It’s Getting Hot In Here…and in the BB9 house!

So CBS.com has the offical Big Brother 9 website up finally. Looks like it will be fairly standard but I give them two thumbs down for changing the URL format from all one word to underscores…but that is the way it goes I guess.


Check it out here at http://www.cbs.com/primetime/big_brother_9/

Here is a video from our friends at CBS.COM that gives us all more info!

Also TV Guide is fast becoming the place for great Big Brother 9 info. They talked more about the “TWIST” and how even though it is a “winter” edition of Big Brother they believe it will still be HOT and STEAMY!

Source: http://community.tvguide.com/blog-entry/TVGuide-News-Blog/Todays-News/Big-Brother-9/800032616

How is a special edition of Big Brother — that show about people who lay around half-naked doing nothing all summer — possibly going to work in the dead of winter? “By turning up the heat — and that’s not just a publicity slogan,” says Allison Grodner, exec producer of the CBS hit. “The house is usually air-conditioned, but no longer. It’s going to get quite hot inside. I think you’re going to see a lot more people taking off their clothes.”

This ninth season of BB has a big twist that’s also designed to amp up the steam factor: All of the 16 houseguests (which include a “bikini barista” and a Hollywood paparazzo) are single, available and looking for love. (See the full cast here.) “Through research and compatibility testing, they’ve been teamed in the house with their perfect love match — their soulmate as it were — and they’ll play the game as partners,” Grodner says. “They’ll live together, share HOH and POV wins and be evicted as a couple. This may prove a blessing or a curse. That’s why we’ve tagged this season Big Brother: ‘Til Death Do You Part.”

Grodner promises this latest batch of hamsters is “remarkably fresh and unique in their personalities. No one’s trying to be Dr. Will or the next Evil Dick.”

Big Brother premieres Tuesday, Feb. 12, at 9 pm/ET, and will also air Wednesdays and Sundays at 8. — Michael Logan

So…what do you think….7 heterosexual couples and 1 homosexual couple? Should be interesting…

So what are your thoughts? Will this be a better twist than ones in previous seasons? I honestly think it just might be.

Peace, BBBlogger

PS: I am telling you now…it will either be Amanda or Alex who will win BB9. They will be the final 2. (This is my inital guess)
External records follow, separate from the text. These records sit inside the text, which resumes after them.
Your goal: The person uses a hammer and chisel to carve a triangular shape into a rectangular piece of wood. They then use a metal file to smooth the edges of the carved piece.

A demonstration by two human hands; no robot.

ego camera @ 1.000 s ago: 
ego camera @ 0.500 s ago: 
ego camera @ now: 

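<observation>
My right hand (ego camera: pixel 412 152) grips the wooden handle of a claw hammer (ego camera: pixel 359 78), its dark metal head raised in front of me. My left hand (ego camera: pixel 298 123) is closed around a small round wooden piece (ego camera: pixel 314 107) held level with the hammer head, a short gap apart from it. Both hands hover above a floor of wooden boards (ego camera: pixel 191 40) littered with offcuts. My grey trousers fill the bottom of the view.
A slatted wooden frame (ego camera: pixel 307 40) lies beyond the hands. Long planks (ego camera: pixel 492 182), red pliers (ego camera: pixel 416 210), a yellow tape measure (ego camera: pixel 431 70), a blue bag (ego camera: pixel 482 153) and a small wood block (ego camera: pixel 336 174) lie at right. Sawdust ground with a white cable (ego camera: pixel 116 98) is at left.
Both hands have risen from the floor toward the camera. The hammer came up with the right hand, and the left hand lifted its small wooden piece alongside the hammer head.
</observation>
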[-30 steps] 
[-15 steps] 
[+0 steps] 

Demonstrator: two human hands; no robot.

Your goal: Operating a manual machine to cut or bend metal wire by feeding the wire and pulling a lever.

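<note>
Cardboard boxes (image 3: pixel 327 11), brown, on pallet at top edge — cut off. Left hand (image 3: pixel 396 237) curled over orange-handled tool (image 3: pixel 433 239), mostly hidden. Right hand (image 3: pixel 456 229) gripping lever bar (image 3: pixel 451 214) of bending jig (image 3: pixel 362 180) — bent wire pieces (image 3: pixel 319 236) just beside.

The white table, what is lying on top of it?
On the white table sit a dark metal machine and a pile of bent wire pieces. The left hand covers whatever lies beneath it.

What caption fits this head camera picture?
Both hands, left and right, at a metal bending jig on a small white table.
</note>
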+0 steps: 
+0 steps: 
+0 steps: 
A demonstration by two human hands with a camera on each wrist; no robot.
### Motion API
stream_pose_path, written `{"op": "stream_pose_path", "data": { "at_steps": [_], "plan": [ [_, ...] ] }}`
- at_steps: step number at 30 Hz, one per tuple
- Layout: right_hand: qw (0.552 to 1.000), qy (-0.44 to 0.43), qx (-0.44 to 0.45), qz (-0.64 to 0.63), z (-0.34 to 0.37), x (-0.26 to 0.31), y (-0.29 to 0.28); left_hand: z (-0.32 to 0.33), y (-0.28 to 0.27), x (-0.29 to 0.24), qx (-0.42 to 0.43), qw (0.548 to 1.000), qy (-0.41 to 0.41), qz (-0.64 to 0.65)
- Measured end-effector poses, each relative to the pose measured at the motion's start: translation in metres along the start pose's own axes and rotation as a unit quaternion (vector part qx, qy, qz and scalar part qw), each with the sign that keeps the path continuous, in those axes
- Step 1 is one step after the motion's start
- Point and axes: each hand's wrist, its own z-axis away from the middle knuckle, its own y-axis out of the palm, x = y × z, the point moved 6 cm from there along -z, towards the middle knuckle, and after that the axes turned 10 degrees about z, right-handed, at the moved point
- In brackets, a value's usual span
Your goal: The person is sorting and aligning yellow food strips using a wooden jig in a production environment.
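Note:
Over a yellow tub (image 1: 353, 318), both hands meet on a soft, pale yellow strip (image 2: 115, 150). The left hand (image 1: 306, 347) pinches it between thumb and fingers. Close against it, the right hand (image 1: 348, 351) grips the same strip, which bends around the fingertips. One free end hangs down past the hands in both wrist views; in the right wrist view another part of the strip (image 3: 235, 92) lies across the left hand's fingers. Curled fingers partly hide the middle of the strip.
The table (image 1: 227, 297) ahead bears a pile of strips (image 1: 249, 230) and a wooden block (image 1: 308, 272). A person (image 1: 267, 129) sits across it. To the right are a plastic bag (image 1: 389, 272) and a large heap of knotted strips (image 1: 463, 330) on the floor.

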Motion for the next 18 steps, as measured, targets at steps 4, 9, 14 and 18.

PPS: I am still running my contest where you could win the LIVE FEEDS FOR FREE! Go there now and check it out… http://www.big-brother-blog.com/watch-the-big-brother-9-live-feeds-for-free

PPPS: There is NO EARLY BIRD DISCOUNT this year. (I am bummed too) So if you are planning on getting the live feeds and would like to support our Blog, please purchase them through our banners on the site. 14 days for free then 14.95 a month. Get them now and watch them with us here at Big-Brother-Blog.com!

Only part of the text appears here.